ABOUT THIS TASK:
Find the line with "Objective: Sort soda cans" and the line with "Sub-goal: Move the" in the entries below; output exactly those two lines, every line between them, and no others.

(Collected data entries)
Segment Open

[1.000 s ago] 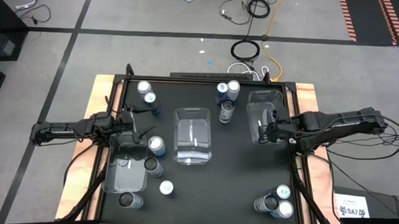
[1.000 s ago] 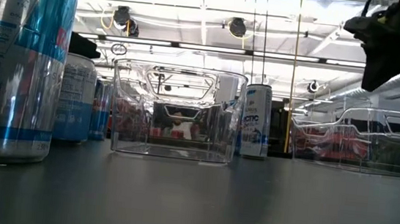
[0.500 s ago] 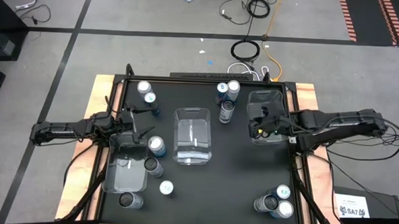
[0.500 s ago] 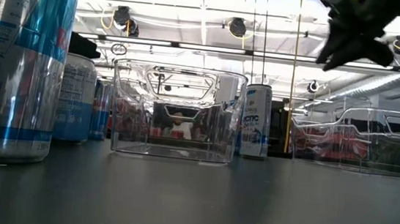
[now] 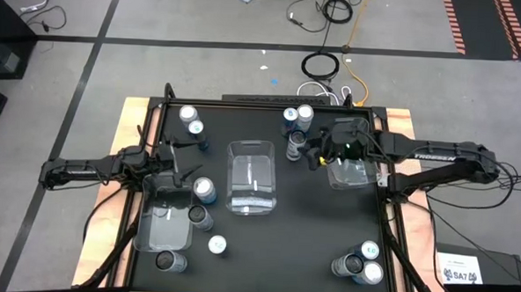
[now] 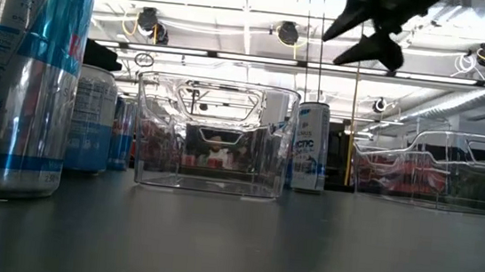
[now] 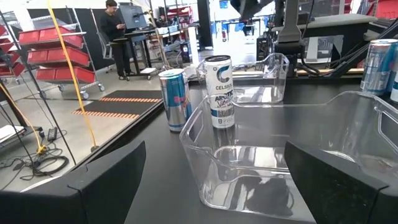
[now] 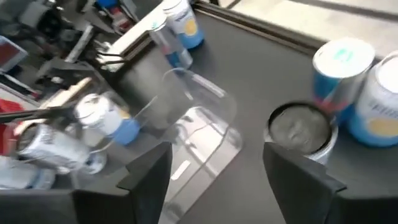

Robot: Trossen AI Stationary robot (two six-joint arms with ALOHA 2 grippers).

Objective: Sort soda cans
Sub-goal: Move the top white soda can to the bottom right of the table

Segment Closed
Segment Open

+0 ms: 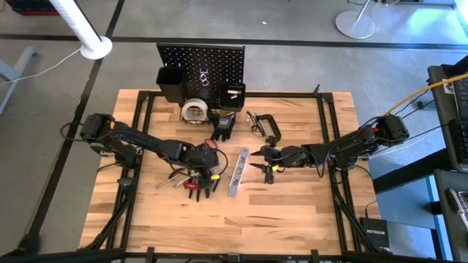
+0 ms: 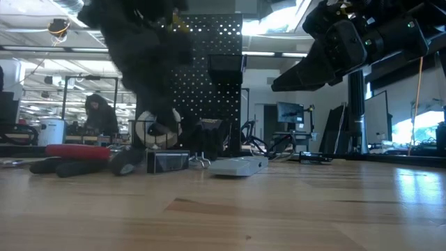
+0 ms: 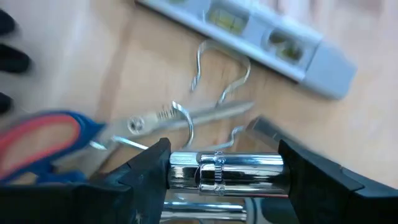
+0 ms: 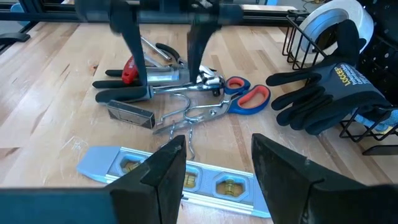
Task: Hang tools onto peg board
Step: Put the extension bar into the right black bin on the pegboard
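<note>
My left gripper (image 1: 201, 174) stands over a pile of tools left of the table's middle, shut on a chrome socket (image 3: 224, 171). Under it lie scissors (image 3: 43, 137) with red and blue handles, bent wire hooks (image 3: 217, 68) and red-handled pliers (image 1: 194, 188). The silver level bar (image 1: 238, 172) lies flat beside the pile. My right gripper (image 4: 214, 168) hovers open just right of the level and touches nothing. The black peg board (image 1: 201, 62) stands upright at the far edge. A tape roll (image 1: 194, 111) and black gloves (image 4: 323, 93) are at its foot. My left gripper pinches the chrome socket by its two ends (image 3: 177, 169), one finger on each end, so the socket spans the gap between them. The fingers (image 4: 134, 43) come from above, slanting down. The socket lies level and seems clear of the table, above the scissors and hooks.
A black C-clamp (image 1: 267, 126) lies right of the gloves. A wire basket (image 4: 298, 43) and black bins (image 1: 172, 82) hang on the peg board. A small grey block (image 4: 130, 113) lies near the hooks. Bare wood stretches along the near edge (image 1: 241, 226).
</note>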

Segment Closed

TASK RESPONSE:
Objective: Sort soda cans
Sub-goal: Move the top white soda can to the bottom right of the table

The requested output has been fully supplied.